Two major signaling cascades, apoptotic and inflammatory, are induced by TNFα. The apoptotic signaling pathway is mediated by TNF receptor 1 (TNFR1), which is a member of so-called death receptors (DRs) that also include Fas, DR3-6. DRs are characterized by the presence of a motif called the death domain in their cytoplasmic tails (28). There are two basic models of DR-induced apoptosis signaling cascades: one exemplified by the engagement of Fas and the other by the engagement of TNFR1. The first event after the binding of the Fas ligand (FasL) to Fas is the direct recruitment of FADD to the cytoplasmic tail of Fas (29, 30). FADD is the common adaptor protein upon which almost all DR signaling pathways converge (31). FADD binds to Fas through the interaction of their homologous death domains, an event that unmasks the N-terminal death effector domain of FADD. The death effector domain allows FADD to recruit and activate caspase-8, which then triggers downstream caspase cascades through mitochondria-dependent or -independent mechanisms. TNFR1-mediated apoptosis basically models Fas-induced cascade, except that TNFR1 does not recruit FADD directly, but goes through an intermediate adapter called TRADD (Fig. 1B).

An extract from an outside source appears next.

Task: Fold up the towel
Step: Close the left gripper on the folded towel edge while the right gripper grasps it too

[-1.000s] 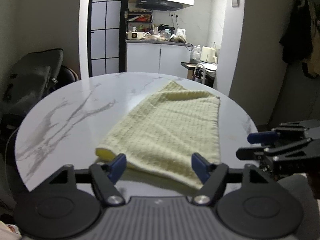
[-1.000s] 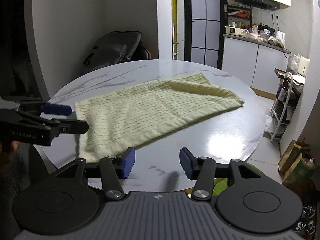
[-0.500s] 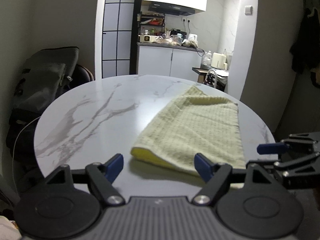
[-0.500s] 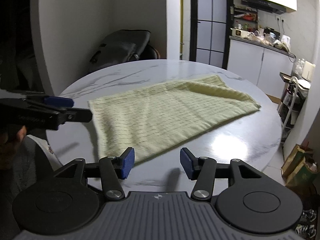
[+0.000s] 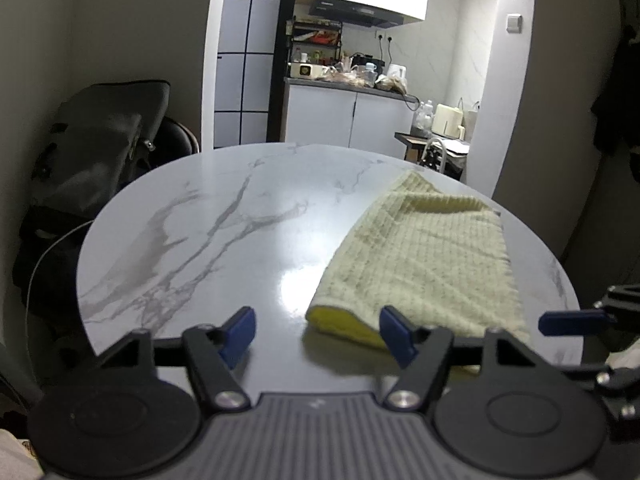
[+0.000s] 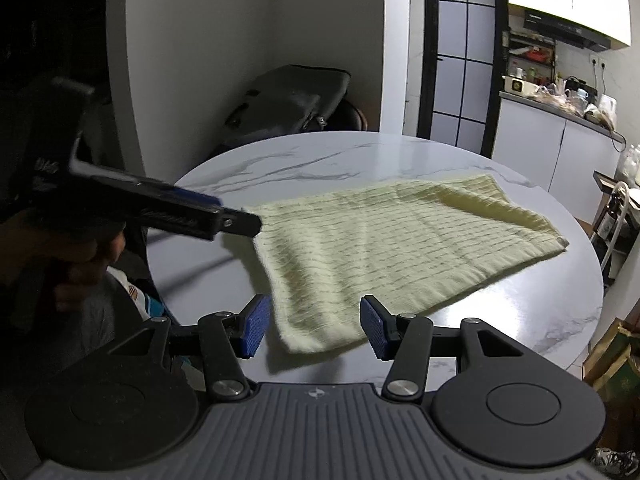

The inflammatory arm of TNFR1 signaling is also mediated through TRADD, which recruits TRAF2 and RIP to the TNFR1 complex (32-34). These molecules then trigger the recruitment of additional mediators, such as NEMO and MEKK-3 (35), which ultimately promote NF-κB activation. NF-κB is a key transcription factor that, once activated, can lead to inductions of many target genes, including those critical for inflammatory responses and cell survival. Therefore, this arm of TNFα signaling is important for promoting inflammation as well as for antagonizing apoptosis. Another potential checkpoint of apoptotic signaling takes effect at the level of caspase-8. Recruitment of caspase-8 to FADD can be inhibited by cFLIP (structurally similar to caspase-8 but lacking the enzymatic activity), which is a critical regulator for Fas- and TNFα-mediated apoptosis (36).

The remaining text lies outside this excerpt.